El jesuíta sonrió bruscamente al oír estas palabras. Sabía él a qué Dios servía el joven egoísta, al mostrarse tan impaciente por cumplir sus órdenes.

—Sobre todo, amigo Quirós, no cometa usted ninguna imprudencia, ni deje que la cometa el Gobierno. Si hace usted la delación ahora mismo, nos exponemos a que el ministro dé inmediatamente órdenes a la Policía, en cuyo caso es posible que armándose estruendo extemporáneamente, se nos escape la liebre. Vaya usted al Ministerio al anochecer, y haga la delación. La noche es favorable para esta clase de asuntos.

Quirós se conformó a esperar algunas horas para dar el golpe que aseguraba su porvenir, y con aire de humildad hipócrita, siguió al poderoso jesuíta a su despacho.

XXVI

La última buena obra
del padre Claudio.

A Baselga comenzaba a parecerle demasiado extraño el aparato misterioso con que el capitán O’Conell había revestido su cita.
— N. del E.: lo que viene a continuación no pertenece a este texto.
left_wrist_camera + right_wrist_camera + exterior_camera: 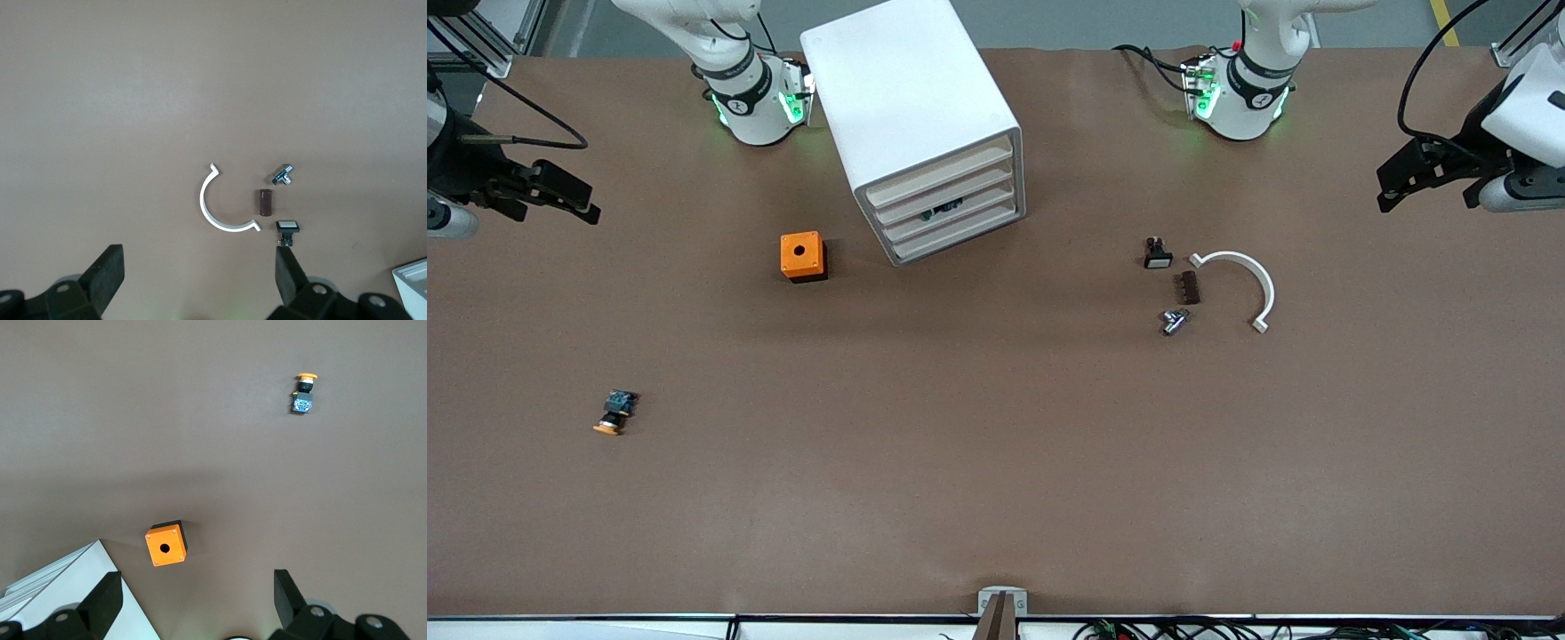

Pasaba el conde por alto que le hubiese hecho salir a una legua de Madrid para ir a aquel caserón de grandes y desiertos patios, rodeado de un vasto jardín con solitarias alamedas, a cuyo extremo había entrevisto algunos hombres que al notar su presencia habían desaparecido; hacía caso omiso igualmente de que el doctor Peláez lo hubiese abandonado diciendo que así lo exigía el secreto de la entrevista, dejándolo bajo la dirección de un criado, soberbio mocetón de grandes patillas que orlaban una cara cuadrada y sin expresión alguna; pero no le parecía ya indiferente, pues le causaba cierta molestia próxima a la irritación, que le tuvieran más de una hora en aquella sala, grande, fría y de elevado techo, cuya desnudez aún hacía más antipática el torrente de sol que entraba por las dos rejas situadas sobre el vasto jardín que él había atravesado.

La aventura iba ya resultando para el conde demasiado extraña. Aquellas rejas eran demasiado robustas y tenían todo el aspecto de las de presidio. Mirándolas fijamente, el conde llegó a sonreírse.

—En esta casa—pensaba—debe ser la gente muy miedosa. Según leo a veces en los periódicos, hay bastantes ladrones en los alrededores de Madrid; pero la cosa no creo que sea para tomar tantas precauciones. ¡Cuidado si han empleado hierro en las tales rejas!